If your experience is anything like mine was, when you come to rest with yourself the first question that will come to mind is “What changed?” To which you will naturally respond: “Well, everything changed.”

Have a great day!

Dress for Success

“Great men are seldom over-scrupulous in the arrangement of their attire.” – Charles Dickens

One thing should be clear: clothes do not make a man a gentleman or a woman a lady; and, by the same token, a real gentleman or a true lady is always a gentleman or a lady, no matter what he or she wears. The clothes you wear either magnify or cloak your personality and what you wear is in many ways less important than how you wear it.

I relaxed my company’s dress code today in hopes that there might be room for greater creative freedom, not just in apparel choices but in thought and deed. We’ve been heavily engaged in breaking down assumptions we’ve held that have prevented us in any way from making it easy for our clients to do business with us and this fashion statement was freshly pressed to that end.

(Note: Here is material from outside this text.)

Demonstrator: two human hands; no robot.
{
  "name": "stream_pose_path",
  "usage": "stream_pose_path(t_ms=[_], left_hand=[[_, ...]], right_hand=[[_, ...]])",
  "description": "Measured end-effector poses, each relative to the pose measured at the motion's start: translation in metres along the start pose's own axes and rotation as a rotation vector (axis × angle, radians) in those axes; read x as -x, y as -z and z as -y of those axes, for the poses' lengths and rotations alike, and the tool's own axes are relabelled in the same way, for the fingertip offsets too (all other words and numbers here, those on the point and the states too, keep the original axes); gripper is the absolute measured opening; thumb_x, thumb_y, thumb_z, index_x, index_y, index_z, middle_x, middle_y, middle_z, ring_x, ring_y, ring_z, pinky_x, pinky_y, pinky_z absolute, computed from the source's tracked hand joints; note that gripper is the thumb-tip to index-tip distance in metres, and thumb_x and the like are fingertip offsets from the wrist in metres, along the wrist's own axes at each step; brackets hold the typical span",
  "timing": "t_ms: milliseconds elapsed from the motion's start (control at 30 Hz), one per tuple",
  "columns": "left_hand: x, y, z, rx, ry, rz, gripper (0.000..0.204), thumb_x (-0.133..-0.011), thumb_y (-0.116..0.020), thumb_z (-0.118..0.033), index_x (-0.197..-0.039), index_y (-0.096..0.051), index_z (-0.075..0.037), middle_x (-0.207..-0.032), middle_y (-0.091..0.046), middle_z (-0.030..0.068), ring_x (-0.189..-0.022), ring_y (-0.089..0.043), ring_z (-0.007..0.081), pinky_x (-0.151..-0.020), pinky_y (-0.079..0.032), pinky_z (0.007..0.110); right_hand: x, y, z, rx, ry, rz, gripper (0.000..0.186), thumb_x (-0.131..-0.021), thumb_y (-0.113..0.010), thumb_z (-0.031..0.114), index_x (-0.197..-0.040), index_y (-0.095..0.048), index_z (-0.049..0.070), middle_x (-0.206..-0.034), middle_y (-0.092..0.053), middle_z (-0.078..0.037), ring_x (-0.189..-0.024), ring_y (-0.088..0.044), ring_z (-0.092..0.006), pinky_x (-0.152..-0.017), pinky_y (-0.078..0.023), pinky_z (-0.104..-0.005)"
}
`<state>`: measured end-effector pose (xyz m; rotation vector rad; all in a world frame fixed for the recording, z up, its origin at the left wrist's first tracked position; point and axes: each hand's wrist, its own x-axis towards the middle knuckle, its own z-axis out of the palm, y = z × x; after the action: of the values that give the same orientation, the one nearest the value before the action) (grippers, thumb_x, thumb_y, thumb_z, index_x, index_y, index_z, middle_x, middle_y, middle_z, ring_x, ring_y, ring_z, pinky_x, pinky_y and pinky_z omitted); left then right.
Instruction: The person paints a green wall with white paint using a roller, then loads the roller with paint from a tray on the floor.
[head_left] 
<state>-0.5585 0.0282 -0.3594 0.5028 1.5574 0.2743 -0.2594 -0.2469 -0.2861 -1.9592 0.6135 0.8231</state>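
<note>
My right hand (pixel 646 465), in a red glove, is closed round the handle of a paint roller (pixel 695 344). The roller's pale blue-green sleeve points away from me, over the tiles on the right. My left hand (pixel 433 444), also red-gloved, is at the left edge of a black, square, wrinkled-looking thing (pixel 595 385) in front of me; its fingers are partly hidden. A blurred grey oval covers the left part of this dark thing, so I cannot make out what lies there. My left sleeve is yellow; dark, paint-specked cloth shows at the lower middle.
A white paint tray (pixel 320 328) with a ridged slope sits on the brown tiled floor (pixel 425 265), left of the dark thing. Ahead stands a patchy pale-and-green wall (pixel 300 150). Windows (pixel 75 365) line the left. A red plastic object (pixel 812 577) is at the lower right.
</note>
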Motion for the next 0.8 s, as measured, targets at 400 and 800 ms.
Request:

The fashion choices we make are deeply personal. Like our food choices, they are based part on preference, part on need, part on availability and part on custom. Your clothing is a calling card to your personality, to your mood and to your outlook and your ability to dress appropriately can have a significant impact on how successful you are in any department of life.

It is possible to overdress. It is possible to underdress. At times it makes sense to overdress while it is less commonly advisable to underdress. The key is to dress in such a way that you do not hinder your effectiveness in life. Neutral or helpful is good. Hindrance is bad.

I’ve found that first impressions are important to people but at the same time I’ve always enjoyed the times when I’ve been surprised to learn that my initial impressions were incorrectly formed. Appearances can be deceiving and its worth remembering that fact lest you be caught in a web of prejudice.

In relaxing the dress code at my company I hope that everyone will rise to the occasion and take care to determine what is appropriate. We don’t live in a time like the Elizabethan era where what was worn when was formalized and rigid. That said, the art of appropriateness lives on.

There are those (often men) who say that they don’t really care about what they wear, but then when you look at them from one situation to the next they somehow end up not just fitting in but often matching what others around them wear. I was recently in a small town where every guy had a baseball cap on with sunglasses perched atop the cap. I was convinced of a fashion conspiracy, but were I to ask about it I’m sure that every one of them would have said that they put no thought to the ensemble.

There is no harm done in caring about what you wear, neither is there any problem in my book with not caring much about what you wear, unless your lack of concern gets in the way of you delivering the greatness that is yours to give. Clothing fitly chosen, like words fitly spoken are an aspect of your aesthetic and there is no reason to decrease the odds of someone receiving you due to a poorly composed aesthetic.

At the end of the day, it’s not so much what you wear but the goods you deliver that tell the tale. If you don’t have the resources to wear what you would like to wear, don’t be ashamed. Do the best you can with what you have and you can’t go wrong. As Albert Einstein said “If most of us are ashamed of shabby clothes and shoddy furniture, let us be more ashamed of shabby ideas and shoddy philosophies…It would be a sad situation if the wrapper were better than the meat wrapped inside it.”